Collecting logs is only half the job. The real value comes from turning logs into insights.
If you are running Nginx on a server, you already have everything you need to understand:
- How many people visit your site
- Which pages are popular
- Where traffic comes from
- How bots and crawlers behave
- How much bandwidth you consume
In this article, we will explore four practical ways to analyze Nginx logs:
- GoAccess directly on the server
- GoAccess from S3-backed logs
- Third-party log analytics services
- Custom analytics using Python
1. What Is GoAccess?
GoAccess is a fast, open-source, terminal-based web log analyzer that can also generate HTML dashboards.
Key features:
- Real-time and offline analysis
- Works directly with Nginx access logs
- No JavaScript tracking on users
- Can visualize bots, visitors, requests, and bandwidth
- Produces a single static HTML file
GoAccess reads raw log files and generates analytics — no instrumentation required.

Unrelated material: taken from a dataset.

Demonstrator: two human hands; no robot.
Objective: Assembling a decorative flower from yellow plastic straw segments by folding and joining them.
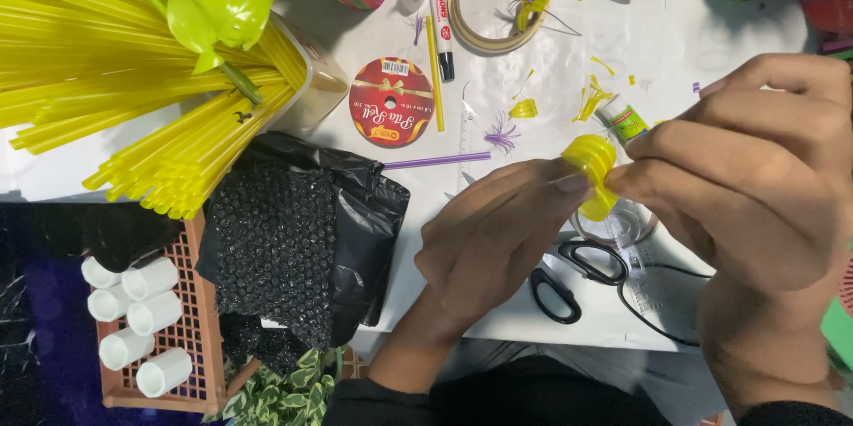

2. Understanding Nginx Log Format (Important)
Before using GoAccess, confirm your log format.
Most Nginx installations use the combined format:
log_format combined '$remote_addr - $remote_user [$time_local] '
'"$request" $status $body_bytes_sent '
'"$http_referer" "$http_user_agent"';
This is critical because GoAccess must parse the format correctly.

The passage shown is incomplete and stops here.